* BRIEF
Output must consist only of the lines of the material below from the one with "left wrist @" through the one with "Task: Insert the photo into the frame", each reproduced exactly; no pictures belong in it.
————
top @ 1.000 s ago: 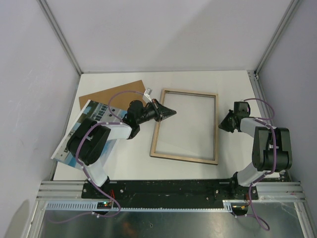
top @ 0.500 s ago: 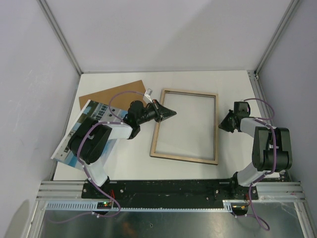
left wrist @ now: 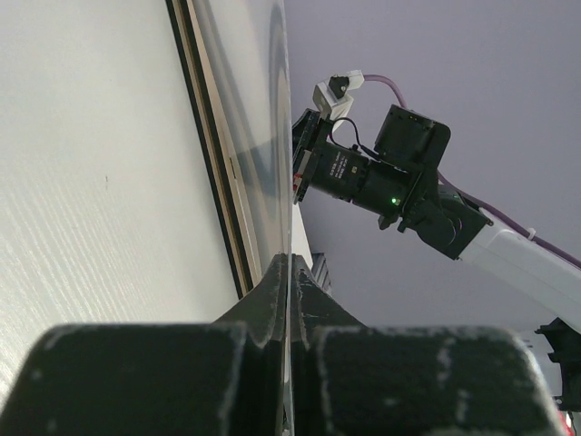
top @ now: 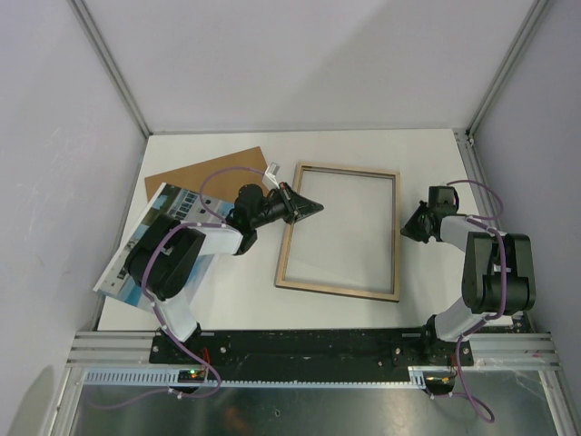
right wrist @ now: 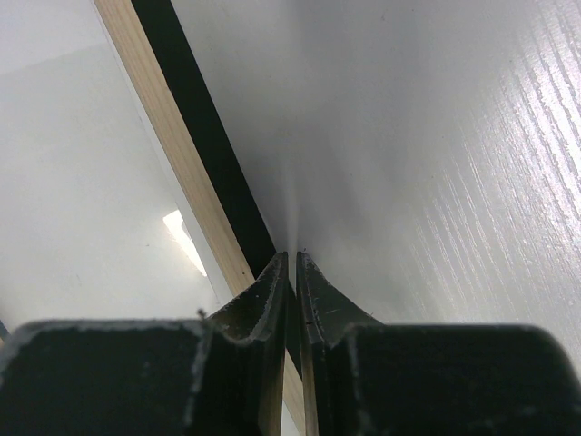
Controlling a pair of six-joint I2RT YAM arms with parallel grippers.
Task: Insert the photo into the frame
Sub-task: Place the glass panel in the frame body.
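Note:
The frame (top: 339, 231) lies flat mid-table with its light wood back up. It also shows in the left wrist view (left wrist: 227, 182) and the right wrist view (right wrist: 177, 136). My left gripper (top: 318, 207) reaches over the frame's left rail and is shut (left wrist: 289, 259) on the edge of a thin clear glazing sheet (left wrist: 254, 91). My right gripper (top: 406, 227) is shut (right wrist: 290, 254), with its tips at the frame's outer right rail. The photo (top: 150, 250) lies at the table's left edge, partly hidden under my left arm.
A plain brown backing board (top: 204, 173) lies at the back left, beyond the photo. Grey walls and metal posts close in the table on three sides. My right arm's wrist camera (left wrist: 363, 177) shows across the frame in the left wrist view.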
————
* FINAL ANSWER
left wrist @ now: 
top @ now: 
right wrist @ now: 
Controlling a pair of six-joint I2RT YAM arms with parallel grippers.
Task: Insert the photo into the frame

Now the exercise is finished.